Open Happenedtostumblein opened this issue 9 months ago • 12 comments

@leejet @Green-Sky @ggerganov

I do not know cpp and do not have a solid grasp on how ggml works. , but building the repo with cmake -dggml_clblast=ON seems to work as the GPU utilization goes up and it’s very fast (10s vs 80s per step on a higher end CPU). It does complete all the steps and completes sampling too, but then crashes at line 1505 of ggml-opencl.

If it is a matter of spending time to make this work, is it simple enough for one of you to explain what needs to be done? If so, would be happy to give it a shot but don’t know where to start.

My limited understanding is that sampling is what takes all the effort, so is there a way to maybe switch from GPU to CPU to save the file? Or am I missing some context/knowledge?

Edit: Fixed typo. Flag used is clblast, not openblas.

Happenedtostumblein avatar Sep 05 '23 18:09 Happenedtostumblein

Try this patch: https://github.com/ggerganov/llama.cpp/commit/6460f758dbd472653296044d36bed8c4554988f5

ggerganov avatar Sep 05 '23 18:09 ggerganov

@ggerganov That worked, thank you!

Is it proper protocol to submit a pull request for a one-liner?

Edit: FYI: It allows entire process to complete, but does not actually make use of GPU.

Happenedtostumblein avatar Sep 05 '23 18:09 Happenedtostumblein

FYI: It does work, but GPU utilization is very low.
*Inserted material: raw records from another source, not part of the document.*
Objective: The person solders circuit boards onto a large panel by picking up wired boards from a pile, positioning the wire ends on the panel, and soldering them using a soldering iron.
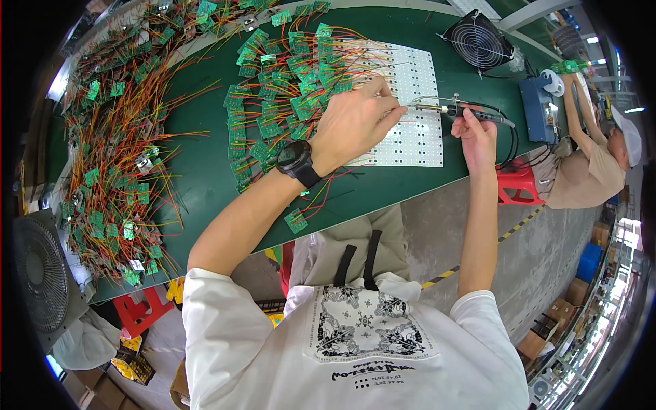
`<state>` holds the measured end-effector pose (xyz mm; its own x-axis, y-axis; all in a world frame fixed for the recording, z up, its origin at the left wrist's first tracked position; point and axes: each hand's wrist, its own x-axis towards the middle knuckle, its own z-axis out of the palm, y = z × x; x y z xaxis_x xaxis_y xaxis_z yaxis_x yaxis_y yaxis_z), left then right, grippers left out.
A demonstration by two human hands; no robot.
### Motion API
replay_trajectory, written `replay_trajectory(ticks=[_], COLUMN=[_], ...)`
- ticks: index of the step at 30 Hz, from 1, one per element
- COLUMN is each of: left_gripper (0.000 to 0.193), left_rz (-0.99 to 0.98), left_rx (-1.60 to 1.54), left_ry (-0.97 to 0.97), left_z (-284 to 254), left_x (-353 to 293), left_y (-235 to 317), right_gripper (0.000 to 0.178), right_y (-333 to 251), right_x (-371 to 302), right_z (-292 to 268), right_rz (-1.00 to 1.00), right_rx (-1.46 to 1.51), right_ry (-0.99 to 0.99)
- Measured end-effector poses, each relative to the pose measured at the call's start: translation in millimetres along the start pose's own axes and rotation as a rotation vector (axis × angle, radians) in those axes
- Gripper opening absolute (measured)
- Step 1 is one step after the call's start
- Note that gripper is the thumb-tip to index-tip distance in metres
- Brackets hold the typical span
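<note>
My right hand (475, 137) grips a soldering iron (471, 113) with a wire feed tube, its tip pointing left over a white LED panel (422, 137) dotted with small round spots. Close to that tip, my left hand (359, 123) is closed in a pinch above the panel; what its fingers hold is hidden. A black watch (298, 162) sits on my left wrist. Beside and beyond this hand lie rows of small green circuit boards (266, 126), their red and yellow wires (352, 51) running onto the panel's left part.
A large heap of wired circuit boards (113, 164) covers the left of the green table (198, 150). A black fan (478, 42) stands at the far right, near a blue box-shaped unit (538, 109). Another person (588, 164) sits at the right, and a red stool (517, 186) stands nearby.
</note>
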<state>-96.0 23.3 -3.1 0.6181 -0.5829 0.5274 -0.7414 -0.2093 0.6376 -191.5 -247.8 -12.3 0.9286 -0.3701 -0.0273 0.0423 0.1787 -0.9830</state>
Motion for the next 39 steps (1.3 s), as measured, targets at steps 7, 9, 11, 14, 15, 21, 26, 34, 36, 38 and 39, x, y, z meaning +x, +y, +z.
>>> replay_trajectory(ticks=[7,9,11,14,15,21,26,34,36,38,39], left_gripper=[0.024,0.023,0.022,0.019,0.018,0.015,0.014,0.014,0.014,0.014,0.014], left_rz=[-0.06,-0.059,-0.016,0.035,0.042,0.027,-0.005,-0.009,-0.003,-0.006,-0.009], left_rx=[-0.024,-0.021,-0.018,-0.012,-0.008,0.047,0.058,0.063,0.062,0.062,0.063], left_ry=[-0.301,-0.301,-0.247,-0.199,-0.204,-0.175,-0.171,-0.158,-0.152,-0.154,-0.156], left_z=[-8,-8,-6,-8,-9,-8,-5,-4,-4,-3,-3], left_x=[5,4,3,3,4,3,2,2,1,1,2], left_y=[4,3,-2,-5,-4,-4,-7,-8,-9,-8,-7], right_gripper=[0.02,0.02,0.019,0.02,0.02,0.022,0.024,0.025,0.024,0.025,0.025], right_y=[7,7,7,8,8,9,7,5,5,7,7], right_x=[-5,-5,-5,-5,-5,-7,-8,-8,-9,-9,-9], right_z=[3,3,4,2,0,1,2,5,5,3,2], right_rz=[-0.103,-0.111,-0.108,-0.105,-0.105,-0.12,-0.116,-0.136,-0.136,-0.139,-0.141], right_rx=[-0.01,-0.042,-0.035,-0.037,-0.046,-0.115,-0.138,-0.139,-0.152,-0.167,-0.181], right_ry=[0.033,0.029,0.025,0.016,0.009,-0.052,-0.065,-0.088,-0.095,-0.098,-0.1])
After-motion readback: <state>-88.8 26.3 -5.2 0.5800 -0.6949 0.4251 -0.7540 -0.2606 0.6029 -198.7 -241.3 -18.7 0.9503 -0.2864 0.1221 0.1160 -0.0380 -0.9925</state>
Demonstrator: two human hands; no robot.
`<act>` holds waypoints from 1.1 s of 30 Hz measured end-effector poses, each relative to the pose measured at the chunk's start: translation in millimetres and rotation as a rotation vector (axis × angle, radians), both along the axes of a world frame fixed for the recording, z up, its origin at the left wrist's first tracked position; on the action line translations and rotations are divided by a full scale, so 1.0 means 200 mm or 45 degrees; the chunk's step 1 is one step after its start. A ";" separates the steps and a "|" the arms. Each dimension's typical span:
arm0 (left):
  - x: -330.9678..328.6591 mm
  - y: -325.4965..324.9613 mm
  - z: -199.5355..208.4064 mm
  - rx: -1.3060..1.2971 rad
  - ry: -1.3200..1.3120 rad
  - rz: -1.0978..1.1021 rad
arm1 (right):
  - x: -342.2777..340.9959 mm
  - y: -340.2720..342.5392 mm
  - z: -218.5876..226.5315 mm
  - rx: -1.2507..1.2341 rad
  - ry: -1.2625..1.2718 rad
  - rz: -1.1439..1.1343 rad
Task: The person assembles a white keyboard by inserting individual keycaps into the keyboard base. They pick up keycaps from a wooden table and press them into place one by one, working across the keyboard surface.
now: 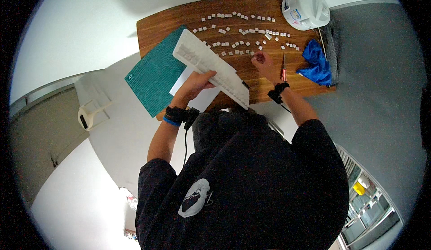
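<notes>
My left hand [200, 84] is closed around the lower edge of a white keyboard [211, 68]. Most or all of its keycaps are off, and it is tilted over the table's front part. Loose white keycaps [242, 31] lie in several uneven rows on the wooden table [175, 18]. At the lowest row, my right hand [263, 61] has its fingers curled together beside a keycap. Whatever is between those fingertips, if anything, is too small to make out.
Under the keyboard's left end are a green cutting mat [150, 77] and white paper [204, 99]. To the right lie a red-handled screwdriver [283, 72] and a blue cloth [315, 63]. A white bucket [307, 9] stands at the back right corner. A white chair [87, 117] is off left.
</notes>
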State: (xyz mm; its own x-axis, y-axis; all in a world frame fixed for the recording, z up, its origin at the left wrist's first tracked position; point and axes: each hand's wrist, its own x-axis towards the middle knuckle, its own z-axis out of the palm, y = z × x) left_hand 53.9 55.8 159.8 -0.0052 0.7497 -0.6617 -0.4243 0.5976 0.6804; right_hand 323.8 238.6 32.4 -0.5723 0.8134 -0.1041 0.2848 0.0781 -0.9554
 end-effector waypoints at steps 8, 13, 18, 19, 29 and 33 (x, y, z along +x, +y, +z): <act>-0.15 -0.02 -0.03 -0.024 -0.040 0.035 | 0.19 0.12 -0.34 0.265 -0.658 -0.350; -0.23 0.04 -0.01 -0.030 -0.057 0.021 | 0.20 0.08 -0.39 0.316 -0.681 -0.488; -0.25 0.07 0.01 -0.008 -0.057 0.042 | 0.18 0.09 -0.38 0.247 -0.510 -0.489; -0.24 0.08 0.01 -0.012 -0.058 0.028 | 0.18 0.10 -0.37 0.361 -0.511 -0.406; -0.06 0.04 0.05 0.000 0.065 0.043 | 0.16 0.12 -0.21 -0.254 -0.216 -0.321; 0.04 0.05 0.08 -0.013 0.100 0.084 | 0.05 -0.03 0.06 0.369 -0.329 0.366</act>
State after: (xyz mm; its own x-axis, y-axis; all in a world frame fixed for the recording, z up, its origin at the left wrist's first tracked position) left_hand 62.7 65.0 175.4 -0.1064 0.7394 -0.6649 -0.4085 0.5771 0.7071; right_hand 333.2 233.4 43.6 -0.7633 0.6428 -0.0649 0.4379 0.4410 -0.7834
Got any more simple speedups in your pocket? @ggerganov

Happenedtostumblein avatar Sep 05 '23 19:09 Happenedtostumblein

I'm sorry to disappoint you but openblas doesn't use the gpu to accelerate the processing but it uses the cpu itself. If anything you should try DGGML-CLBLAST=ON in order to use OpenCL but it still wouldn't work as the developer still hasn't integrated any gpu acceleration into the program.
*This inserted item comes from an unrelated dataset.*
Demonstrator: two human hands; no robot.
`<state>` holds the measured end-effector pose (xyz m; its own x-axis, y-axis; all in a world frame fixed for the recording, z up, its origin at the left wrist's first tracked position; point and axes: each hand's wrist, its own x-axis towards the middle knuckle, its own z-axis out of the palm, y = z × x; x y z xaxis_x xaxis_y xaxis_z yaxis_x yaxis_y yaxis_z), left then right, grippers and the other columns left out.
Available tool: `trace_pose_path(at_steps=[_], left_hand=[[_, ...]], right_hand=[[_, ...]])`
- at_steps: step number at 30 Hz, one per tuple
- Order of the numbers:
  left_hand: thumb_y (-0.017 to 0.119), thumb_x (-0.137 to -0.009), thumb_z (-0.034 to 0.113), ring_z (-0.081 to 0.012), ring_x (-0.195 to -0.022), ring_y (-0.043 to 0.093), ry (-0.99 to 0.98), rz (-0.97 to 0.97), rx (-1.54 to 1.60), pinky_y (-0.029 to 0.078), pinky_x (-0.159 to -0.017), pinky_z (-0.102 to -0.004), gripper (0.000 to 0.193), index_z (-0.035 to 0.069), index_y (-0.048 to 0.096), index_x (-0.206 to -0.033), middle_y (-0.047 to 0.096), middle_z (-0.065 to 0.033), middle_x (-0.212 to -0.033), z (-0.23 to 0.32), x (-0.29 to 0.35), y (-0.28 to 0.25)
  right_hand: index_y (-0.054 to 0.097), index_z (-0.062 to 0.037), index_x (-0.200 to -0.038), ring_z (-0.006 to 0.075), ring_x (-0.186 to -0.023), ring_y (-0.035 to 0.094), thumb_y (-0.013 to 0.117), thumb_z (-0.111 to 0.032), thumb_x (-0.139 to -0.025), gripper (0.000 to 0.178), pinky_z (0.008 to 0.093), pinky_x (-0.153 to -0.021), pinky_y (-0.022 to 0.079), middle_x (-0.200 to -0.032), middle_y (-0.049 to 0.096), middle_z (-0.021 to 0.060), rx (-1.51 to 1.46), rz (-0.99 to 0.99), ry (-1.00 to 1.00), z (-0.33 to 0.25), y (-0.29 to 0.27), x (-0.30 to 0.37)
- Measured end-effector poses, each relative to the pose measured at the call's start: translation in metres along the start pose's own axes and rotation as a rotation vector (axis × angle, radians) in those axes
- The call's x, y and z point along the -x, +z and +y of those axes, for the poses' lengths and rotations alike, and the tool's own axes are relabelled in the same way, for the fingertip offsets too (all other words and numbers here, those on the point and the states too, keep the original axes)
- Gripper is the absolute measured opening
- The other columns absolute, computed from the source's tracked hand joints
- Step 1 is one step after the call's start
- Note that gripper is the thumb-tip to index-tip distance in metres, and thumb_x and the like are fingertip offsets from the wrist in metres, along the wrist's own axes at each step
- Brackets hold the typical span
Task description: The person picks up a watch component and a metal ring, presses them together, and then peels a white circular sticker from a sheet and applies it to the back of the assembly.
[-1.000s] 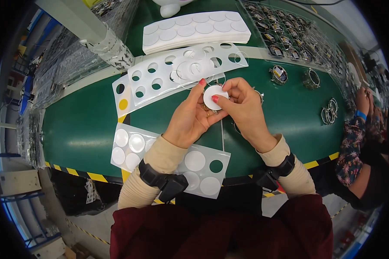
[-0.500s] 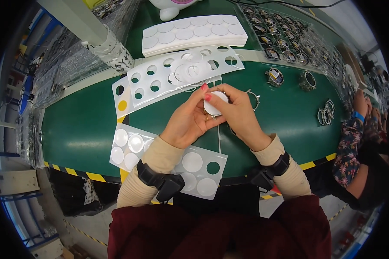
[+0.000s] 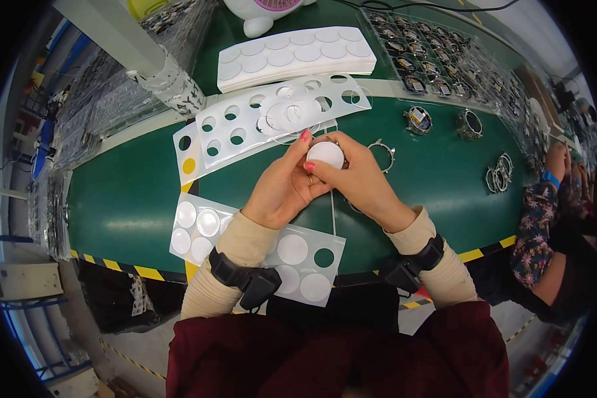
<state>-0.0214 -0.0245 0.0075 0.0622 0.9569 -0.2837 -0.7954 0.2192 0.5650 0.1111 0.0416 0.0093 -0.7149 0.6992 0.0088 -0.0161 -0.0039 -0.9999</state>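
Both of my hands grip a round watch-like piece [image 3: 326, 156], its top covered by a white disc and a bit of metal rim showing at the far edge. Curled fingers of my left hand [image 3: 278, 186] support it from the left and below. My right hand [image 3: 368, 182] holds its right side, the thumb lying along the disc's near edge. Just right of the right hand lies a metal ring [image 3: 382, 156] with lugs. Under my left forearm is a sheet of round white stickers [image 3: 293, 249], with one round gap at its right.
Beyond my hands lie a punched white sheet [image 3: 212, 136] and loose clear discs [image 3: 292, 114]. Farther back sits a stack of disc sheets [image 3: 295, 56]. Watch-like units fill a clear tray [image 3: 438, 60] at back right. More metal rings [image 3: 499, 174] lie right; a co-worker's arm [image 3: 537, 232] is beyond.
My right thumb has slid from across the disc down to its near edge, so more of the white face shows. The held piece has shifted slightly left.
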Motion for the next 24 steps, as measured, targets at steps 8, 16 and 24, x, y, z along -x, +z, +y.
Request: trace_pose_path(at_steps=[8,16,24], left_hand=[[0.044,-0.095,0.031,-0.0220,-0.098,0.059,0.069,0.006,0.081,0.049,-0.090,-0.0370,0.036,0.002,0.045,-0.117,0.057,-0.0118,-0.107,0.004,0.000,0.007],[0.040,-0.096,0.032,-0.0249,-0.097,0.059,0.081,-0.007,0.000,0.049,-0.090,-0.0383,0.034,0.001,0.047,-0.109,0.056,-0.0126,-0.103,0.003,-0.002,0.007],[0.033,-0.098,0.030,-0.0263,-0.096,0.059,0.135,0.098,0.138,0.050,-0.087,-0.0398,0.034,0.002,0.044,-0.082,0.054,-0.0097,-0.084,0.000,-0.006,-0.004]], right_hand=[[0.048,0.0000,-0.115,0.0087,-0.087,0.054,0.052,0.002,-0.078,0.037,0.0234,-0.075,0.046,-0.098,0.056,0.0047,-0.214,0.035,-0.014,-0.001,-0.004,0.000],[0.052,-0.0016,-0.108,0.0160,-0.087,0.055,0.058,0.001,-0.076,0.033,0.0272,-0.072,0.046,-0.098,0.055,0.0083,0.210,0.267,-0.330,0.003,0.006,0.002],[0.060,-0.0030,-0.092,0.0215,-0.090,0.055,0.065,-0.001,-0.073,0.019,0.0294,-0.067,0.048,-0.097,0.058,0.0106,0.802,0.278,-0.700,-0.007,0.007,0.002]])
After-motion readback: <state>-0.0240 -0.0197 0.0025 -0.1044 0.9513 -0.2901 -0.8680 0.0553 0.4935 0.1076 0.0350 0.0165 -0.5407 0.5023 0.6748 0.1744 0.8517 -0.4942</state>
daniandtheweb avatar Sep 05 '23 22:09 daniandtheweb

@DaniAndTheWeb Thanks for pointing that out…it was a typo and the CLBLAST flag is what I was referring to.

How difficult/time-sensitive of a task is it going to be to incorporate OpenCL? With that flag, the gpu does get some kind of signal because utilization increases.

Just wondering if it’s a very involved process, or if we just need to copy/paste something from llama and/or ggml?

Happenedtostumblein avatar Sep 05 '23 23:09 Happenedtostumblein

I'm no expert in opencl but it will require some time, it's not just a copy/paste. The good news is that with the current ram usage the gpu acceleration will probably be one of the more memory efficient.

daniandtheweb avatar Sep 05 '23 23:09 daniandtheweb

@DaniAndTheWeb Can you tell me broadly speaking what tasks need to be completed, like I’m a 5?

Maybe CodeLlama can help me contribute a pull request to get it done, but I need a thread to grab onto. (Not sure if tagging is necessary, new to Github)

Happenedtostumblein avatar Sep 05 '23 23:09 Happenedtostumblein

As I told you I don't know a lot about how the OpenCL implementation works but you probably have to implement each computing kernel of the stock cpu code in opencl. You can take a look at llama.cpp's implementation but you will need to make lots of tweaks to the code to make it work with this project.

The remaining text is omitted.